From ianb at colorstudy.com  Mon Aug 22 19:44:32 2005
From: ianb at colorstudy.com (Ian Bicking)
Date: Mon, 22 Aug 2005 12:44:32 -0500
Subject: [Web-SIG] PasteDeploy 0.1
In-Reply-To: <64ddb72c050821233445da5238@mail.gmail.com>
References: <4308E29F.6040607@colorstudy.com> <43094FB8.7090505@colorstudy.com>
	<64ddb72c050821233445da5238@mail.gmail.com>
Message-ID: <430A0F00.6050807@colorstudy.com>

Rene Dudfield wrote:
> Hey,
> 
> a what is it good for/why use it section would be good on the web page.

Good point.  It's not a complete solution yet so I'm not sure exactly 
how to describe it; but this is what I put for now:

Paste Deployment is a system for finding and configuring WSGI 
applications and servers. For WSGI application consumers it provides a 
single, simple function (loadapp) for loading a WSGI application from a 
configuration file or a Python Egg. For WSGI application providers it 
only asks for a single, simple entry point to your application, so that 
application users don't need to be exposed to the implementation details 
of your application.

The result is something a system administrator can install and manage 
without knowing any Python, or the details of the WSGI application or 
its container.


As an aside I've also added a couple features this morning to make the 
common case of pipelining filters a bit easier to configure.

Hmm... it's also just occurred to me that filters should be easier to 
define.  In almost all cases I find I want to curry the configuration so 
it can be applied at the same time the wrapped application is passed in. 
  I might add another protocol for that.

-- 
Ian Bicking  /  ianb at colorstudy.com  /  http://blog.ianbicking.org

From pje at telecommunity.com  Tue Aug 23 02:26:35 2005
From: pje at telecommunity.com (Phillip J. Eby)
Date: Mon, 22 Aug 2005 20:26:35 -0400
Subject: [Web-SIG] PasteDeploy 0.1
In-Reply-To: <430A0F00.6050807@colorstudy.com>
References: <64ddb72c050821233445da5238@mail.gmail.com>
	<4308E29F.6040607@colorstudy.com> <43094FB8.7090505@colorstudy.com>
	<64ddb72c050821233445da5238@mail.gmail.com>
Message-ID: <5.1.1.6.0.20050822195812.01b1cb38@mail.telecommunity.com>

At 12:44 PM 8/22/2005 -0500, Ian Bicking wrote:
>Hmm... it's also just occurred to me that filters should be easier to
>define.  In almost all cases I find I want to curry the configuration so
>it can be applied at the same time the wrapped application is passed in.
>   I might add another protocol for that.
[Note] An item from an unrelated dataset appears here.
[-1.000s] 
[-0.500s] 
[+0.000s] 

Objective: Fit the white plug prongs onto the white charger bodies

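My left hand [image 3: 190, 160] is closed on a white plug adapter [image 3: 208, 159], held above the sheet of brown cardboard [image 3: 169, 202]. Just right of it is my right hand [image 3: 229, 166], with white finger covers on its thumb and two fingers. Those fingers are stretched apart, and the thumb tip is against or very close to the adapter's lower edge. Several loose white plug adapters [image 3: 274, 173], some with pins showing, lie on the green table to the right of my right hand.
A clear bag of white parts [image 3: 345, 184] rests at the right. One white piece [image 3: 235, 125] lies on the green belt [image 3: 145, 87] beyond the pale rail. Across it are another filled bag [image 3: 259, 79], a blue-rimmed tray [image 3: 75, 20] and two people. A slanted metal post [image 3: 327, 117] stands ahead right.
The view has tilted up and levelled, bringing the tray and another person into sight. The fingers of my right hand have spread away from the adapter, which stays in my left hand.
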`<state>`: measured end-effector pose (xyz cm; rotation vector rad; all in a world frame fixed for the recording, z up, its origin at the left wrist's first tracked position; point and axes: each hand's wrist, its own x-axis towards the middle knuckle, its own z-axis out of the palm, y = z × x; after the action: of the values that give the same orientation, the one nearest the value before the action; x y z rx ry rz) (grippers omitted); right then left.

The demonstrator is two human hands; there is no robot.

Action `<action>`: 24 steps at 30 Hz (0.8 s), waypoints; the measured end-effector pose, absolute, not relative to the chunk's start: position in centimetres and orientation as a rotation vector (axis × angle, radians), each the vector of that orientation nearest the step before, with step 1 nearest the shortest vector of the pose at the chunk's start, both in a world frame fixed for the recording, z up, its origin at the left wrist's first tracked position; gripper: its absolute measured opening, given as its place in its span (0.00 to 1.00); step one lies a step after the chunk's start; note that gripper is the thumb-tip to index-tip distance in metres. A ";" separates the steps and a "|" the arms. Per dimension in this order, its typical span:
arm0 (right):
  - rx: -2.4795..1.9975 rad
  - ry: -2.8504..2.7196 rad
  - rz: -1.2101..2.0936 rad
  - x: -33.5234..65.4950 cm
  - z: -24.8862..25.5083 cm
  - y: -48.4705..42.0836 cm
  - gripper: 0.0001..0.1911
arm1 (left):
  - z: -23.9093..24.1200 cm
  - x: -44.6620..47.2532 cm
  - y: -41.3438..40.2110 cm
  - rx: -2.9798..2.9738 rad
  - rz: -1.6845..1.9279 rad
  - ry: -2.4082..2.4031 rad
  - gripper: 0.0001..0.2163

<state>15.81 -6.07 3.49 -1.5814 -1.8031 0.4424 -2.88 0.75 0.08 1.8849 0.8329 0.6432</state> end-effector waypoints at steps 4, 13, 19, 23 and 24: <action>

I think the format is improving, as it was now clear enough for me to 
figure out what I'd like to change.  ;-)

I stole this example off your blog, and then rewrote it using a slightly 
more advanced version of my last syntax proposal:

     # Put one login system in front of the entire site
     #
     [login wrapper from Paste]
     database = "mysql://localhost/userdb"
     table    = "users"

     # Then this passes different path prefixes to different apps
     #
     [urlmap from Paste]
     "/"     = static()
     "/cms"  = auth(filebrowser_app())
     "/blog" = blog()


     # variables used later
     #
     [config = vars]
     admin_email = "me at example.com"
     document_root = "/home/me/htdocs"

     # a very simple app...
     #
     [static = static from Paste]
     document_root = config.document_root

     # the login filter should give us a username; this just restricts
     # who can access
     #
     [auth = auth wrapper from Paste]
     require_role = "admin"
     admin_email = config.admin_email

     # this application is distributed in an egg
     #
     [filebrowser_app = filebrowser from FileBrowser]
     document_root = config.document_root
     admin_email = config.admin_email


     # In this case the app isn't distributed as an Egg with
     # entry_points, so we manually create a glue function blog_app
     # and just invoke it here
     #
     [blog = myglue.apps:blog_app]
     admin_email = config.admin_email


Most of the above should be pretty obvious, but a few points anyway:

* This format is generic; it has nothing to do with WSGI in particular and 
can be used to assemble any component tree.  It also supports implementing 
the "wsgi services" concept.

* Argument names can be either an identifier or a quoted string

* You can use factories from a default group (e.g. 'vars' above might 
effectively be short for 'vars from WSGIUtils')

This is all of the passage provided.